WHAT YOU ARE ASKED TO DO:
Please restate the material below word for word, from the first line through the one that contains "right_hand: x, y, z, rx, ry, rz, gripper", inclusive.

SOURCE MATERIAL:
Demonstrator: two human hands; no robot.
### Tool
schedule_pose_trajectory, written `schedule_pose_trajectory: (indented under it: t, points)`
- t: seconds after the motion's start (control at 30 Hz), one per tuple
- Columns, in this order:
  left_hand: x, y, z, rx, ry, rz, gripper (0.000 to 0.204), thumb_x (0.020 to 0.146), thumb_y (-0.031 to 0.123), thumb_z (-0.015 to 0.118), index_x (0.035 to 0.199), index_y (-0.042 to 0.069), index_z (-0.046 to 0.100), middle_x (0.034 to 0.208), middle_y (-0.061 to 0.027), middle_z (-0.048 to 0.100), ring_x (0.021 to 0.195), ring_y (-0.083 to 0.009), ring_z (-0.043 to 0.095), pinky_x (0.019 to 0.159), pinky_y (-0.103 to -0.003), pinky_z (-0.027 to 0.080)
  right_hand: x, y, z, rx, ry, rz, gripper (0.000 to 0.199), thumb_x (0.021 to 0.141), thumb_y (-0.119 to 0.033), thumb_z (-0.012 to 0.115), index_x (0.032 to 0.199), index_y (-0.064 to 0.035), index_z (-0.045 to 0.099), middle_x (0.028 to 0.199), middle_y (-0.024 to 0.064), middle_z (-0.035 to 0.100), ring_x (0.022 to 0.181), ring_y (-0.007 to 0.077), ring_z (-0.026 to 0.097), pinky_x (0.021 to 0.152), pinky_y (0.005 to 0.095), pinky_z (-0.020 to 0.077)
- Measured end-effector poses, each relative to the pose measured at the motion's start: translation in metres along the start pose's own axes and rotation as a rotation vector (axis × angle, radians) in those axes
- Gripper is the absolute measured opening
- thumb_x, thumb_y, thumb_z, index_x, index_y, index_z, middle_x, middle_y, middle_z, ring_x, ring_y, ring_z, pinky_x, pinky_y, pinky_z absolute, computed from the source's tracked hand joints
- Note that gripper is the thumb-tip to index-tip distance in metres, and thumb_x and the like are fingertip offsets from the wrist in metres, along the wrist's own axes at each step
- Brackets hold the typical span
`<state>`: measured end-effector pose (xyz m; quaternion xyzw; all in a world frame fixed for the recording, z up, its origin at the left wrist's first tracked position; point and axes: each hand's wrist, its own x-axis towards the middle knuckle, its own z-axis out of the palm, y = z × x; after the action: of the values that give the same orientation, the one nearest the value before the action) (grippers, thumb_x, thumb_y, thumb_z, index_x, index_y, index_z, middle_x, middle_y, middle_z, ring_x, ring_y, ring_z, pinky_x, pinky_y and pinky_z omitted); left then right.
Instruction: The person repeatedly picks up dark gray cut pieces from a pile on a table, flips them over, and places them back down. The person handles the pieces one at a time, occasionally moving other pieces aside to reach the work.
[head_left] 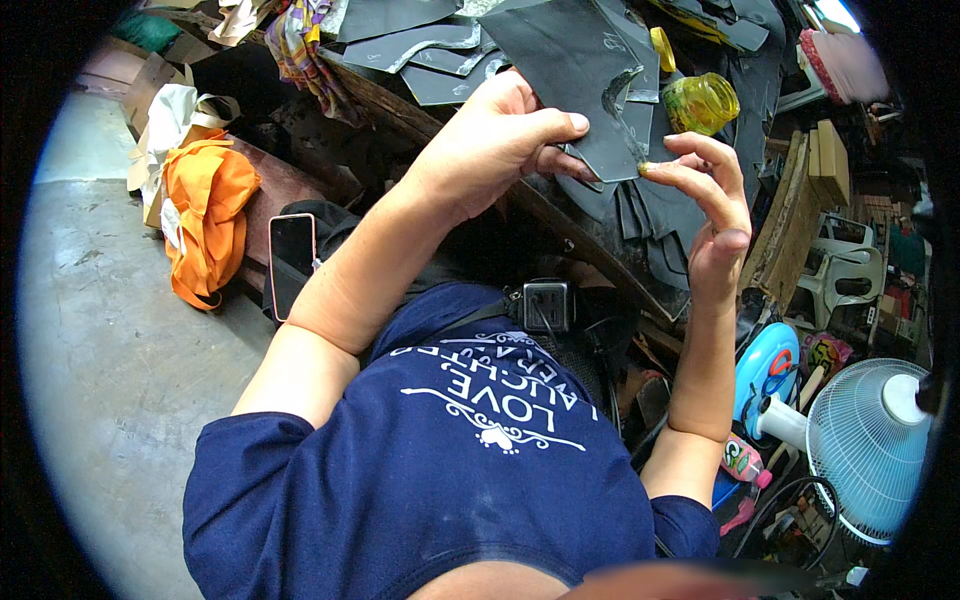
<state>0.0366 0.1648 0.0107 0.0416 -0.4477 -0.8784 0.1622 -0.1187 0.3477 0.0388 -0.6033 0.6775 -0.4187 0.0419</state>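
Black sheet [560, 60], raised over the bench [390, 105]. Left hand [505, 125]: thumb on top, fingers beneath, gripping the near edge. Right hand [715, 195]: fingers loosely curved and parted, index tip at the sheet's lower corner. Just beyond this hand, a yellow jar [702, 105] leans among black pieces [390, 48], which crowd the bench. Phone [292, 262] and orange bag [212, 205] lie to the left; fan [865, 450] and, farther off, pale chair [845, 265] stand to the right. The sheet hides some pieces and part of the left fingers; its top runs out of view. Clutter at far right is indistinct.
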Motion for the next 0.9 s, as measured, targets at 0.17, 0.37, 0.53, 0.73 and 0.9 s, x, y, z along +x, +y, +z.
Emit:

WRITTEN REPLY:
Demonstrator: two human hands; no robot.
### Tool
schedule_pose_trajectory, written `schedule_pose_trajectory: (indented under it: t, points)`
- t: seconds after the motion's start (control at 30 Hz), one per tuple
- Columns, in this order:
  left_hand: x, y, z, rx, ry, rz, gripper (0.000 to 0.204), thumb_x (0.020 to 0.146), thumb_y (-0.031 to 0.123), thumb_z (-0.015 to 0.118), index_x (0.035 to 0.199), index_y (-0.042 to 0.069), index_z (-0.046 to 0.100), middle_x (0.034 to 0.208), middle_y (-0.061 to 0.027), middle_z (-0.048 to 0.100), ring_x (0.021 to 0.195), ring_y (-0.083 to 0.009), ring_z (-0.043 to 0.095), pinky_x (0.019 to 0.159), pinky_y (-0.103 to -0.003), pinky_z (-0.027 to 0.080)
  right_hand: x, y, z, rx, ry, rz, gripper (0.000 to 0.199), thumb_x (0.021 to 0.141), thumb_y (-0.119 to 0.033), thumb_z (-0.012 to 0.115), index_x (0.032 to 0.199), index_y (-0.064 to 0.035), index_z (-0.045 to 0.099), middle_x (0.028 to 0.199), middle_y (-0.024 to 0.064), middle_z (-0.035 to 0.100), ring_x (0.022 to 0.181), ring_y (-0.007 to 0.077), ring_z (-0.026 to 0.097), pinky_x (0.021 to 0.152), pinky_y (0.005 to 0.095), pinky_z (-0.020 to 0.077)

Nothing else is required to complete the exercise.